Overview

Recall from Problem Set 1 the Pythagorean Expectation formula was introduced by Bill James to estimate how many games a baseball team is ``expected’’ to win, based on the number of runs they scored and the number of runs they give up. For sports like baseball, basketball, and American football, win-loss records determine playoff seedings. In low-scoring sports like soccer (i.e. the other football) and ice hockey, more important than the number of games won is the number of points scored. Since tie games (or “draws”) are not that unusual, each team is awarded 1 point in the event of a tie and 3 points are awarded to a winner. In this project, we will try to devise a Pythagorean-style formula for the number of points scored in English football.

We will use data from the 1950 season all the way up to the 2015 season. The file “data/english_football_train.csv” contains a random subset of 75% of the full dataset. We will use this data to train several different models to forecast the number of points each team has scored. The file “data/english_football_test.csv” contains the remaining 25% of the data, which we will use to assess each of the models. Finally, the file “data/english_football_full.csv” contains the full dataset. We will only use this dataset to present our final results.

Exercise Load the training, testing, and full datasets into tbls names england_train, england_test, and england_full.

Some simple formulas

A naive attempt to get “Pythagorean Poitns” would be to take the Pythagorean expected win percentage, multiply it by the number of games (to get an ``expected number of games wons’’), and then multiply that by 3: \[ \text{Pythag. Points} = \text{Pythag. Win Percentage} \times \text{num. games} \times 3 \] where \[ \text{Pythag. Win Percentage} = \frac{\text{GF}^{2}}{\text{GF}^{2} + \text{GA}^{2}} \]

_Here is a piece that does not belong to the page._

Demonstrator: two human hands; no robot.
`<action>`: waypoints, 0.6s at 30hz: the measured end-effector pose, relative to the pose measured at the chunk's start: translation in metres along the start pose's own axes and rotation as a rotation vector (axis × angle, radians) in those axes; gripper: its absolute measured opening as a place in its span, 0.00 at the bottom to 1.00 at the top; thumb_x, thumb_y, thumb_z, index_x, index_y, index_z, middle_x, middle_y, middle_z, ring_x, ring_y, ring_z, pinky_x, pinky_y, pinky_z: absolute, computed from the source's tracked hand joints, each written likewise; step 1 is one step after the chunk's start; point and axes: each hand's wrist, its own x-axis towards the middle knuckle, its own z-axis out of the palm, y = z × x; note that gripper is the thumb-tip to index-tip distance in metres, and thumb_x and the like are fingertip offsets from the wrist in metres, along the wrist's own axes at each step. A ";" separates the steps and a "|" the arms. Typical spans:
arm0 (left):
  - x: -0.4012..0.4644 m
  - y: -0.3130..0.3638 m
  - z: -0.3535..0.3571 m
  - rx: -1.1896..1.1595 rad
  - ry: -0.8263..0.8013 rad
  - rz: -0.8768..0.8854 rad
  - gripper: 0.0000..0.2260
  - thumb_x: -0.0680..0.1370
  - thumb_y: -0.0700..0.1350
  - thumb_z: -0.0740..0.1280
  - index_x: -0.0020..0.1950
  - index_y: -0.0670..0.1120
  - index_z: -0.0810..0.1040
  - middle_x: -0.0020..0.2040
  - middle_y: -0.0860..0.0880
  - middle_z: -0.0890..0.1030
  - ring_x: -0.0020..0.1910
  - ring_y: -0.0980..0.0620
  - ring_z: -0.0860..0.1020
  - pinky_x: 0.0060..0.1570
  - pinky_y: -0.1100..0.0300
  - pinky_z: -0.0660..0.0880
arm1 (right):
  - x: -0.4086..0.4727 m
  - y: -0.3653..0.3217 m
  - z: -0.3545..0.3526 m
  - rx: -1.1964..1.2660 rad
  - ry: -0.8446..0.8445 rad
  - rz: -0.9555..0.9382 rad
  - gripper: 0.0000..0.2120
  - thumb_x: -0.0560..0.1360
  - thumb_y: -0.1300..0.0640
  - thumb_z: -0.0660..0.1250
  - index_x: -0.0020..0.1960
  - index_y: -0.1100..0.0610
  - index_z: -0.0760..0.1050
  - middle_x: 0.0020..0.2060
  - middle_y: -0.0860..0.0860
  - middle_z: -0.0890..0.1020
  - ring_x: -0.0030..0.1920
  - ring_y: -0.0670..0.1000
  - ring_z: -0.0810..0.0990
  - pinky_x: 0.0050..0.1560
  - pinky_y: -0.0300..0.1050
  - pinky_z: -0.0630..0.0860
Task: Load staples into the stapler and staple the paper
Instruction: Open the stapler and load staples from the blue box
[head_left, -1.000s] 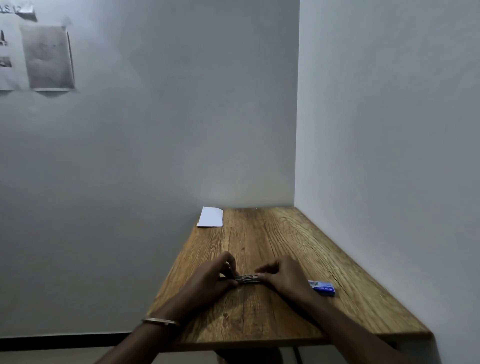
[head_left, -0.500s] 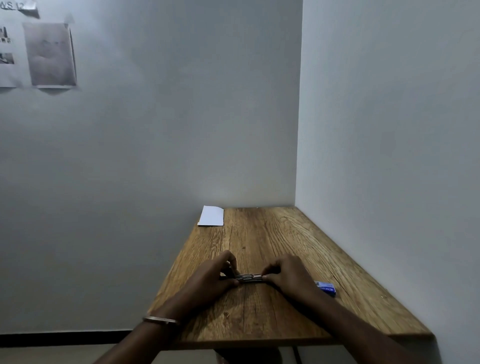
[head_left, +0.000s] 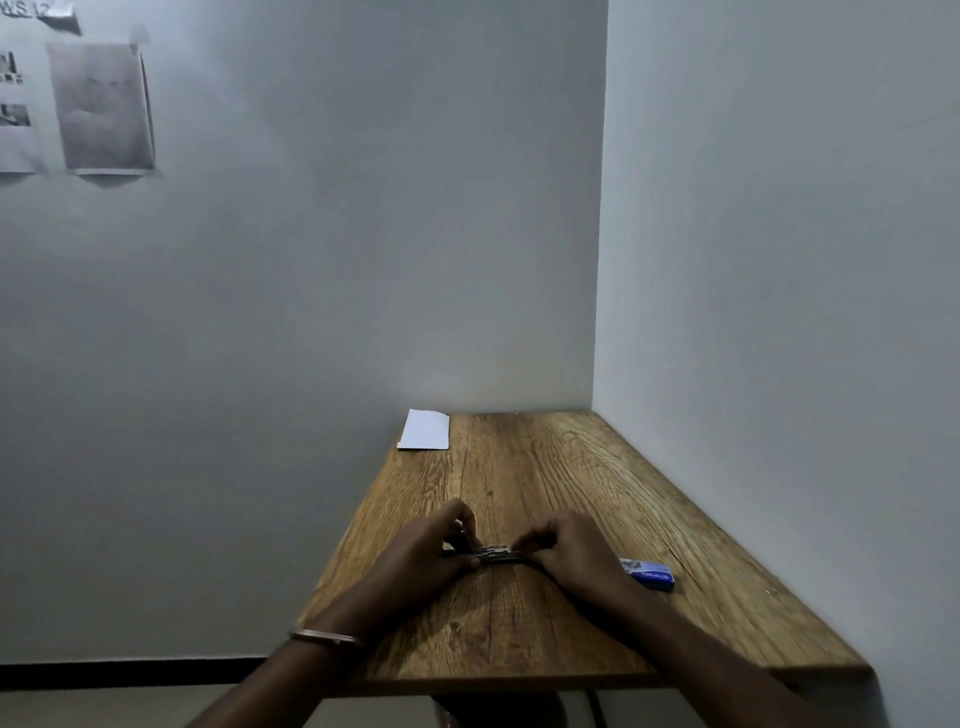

Exercise Add a column to england_train and england_test containing the forecast points from this formula. Call this column “points_0”.

One problem with this formula is that not every match awards a total of 3 points. Whenever teams tie (draw), the total number of points that are allocated is 2 (one to each team). Instead of multiplying by 3 points per match, we ought to multiply by a average number of points allocated per game: \[ \text{ppg} = 3 \times \frac{\text{Wins}}{\text{Num. Games}} + 2 \times \frac{\text{Draws}}{\text{Num. Games}} \] To compute the average number of points per game, we should use all of the data (contained in the tbl england_full).

Exercise Add a column called “points_ppg” to england_train and england_test containing the new forecasts. Compute the training and testing RMSE for “points_ppg” and

Next Steps:

On balance, there’s no reason for us to use the exponent 2 in the Pythagorean Expectation formula. Using our updated Pythagorean points formula (that uses ppg), try a few different exponents ranging from 0.5 to 2. Find the best exponent using the training – testing paradigm for predicting the number of points scored.

You can also consider a linear model that tries to predict the number of points scored using the ratio \(\frac{\text{GF - GA}}{{\text{GF + GA}}.\)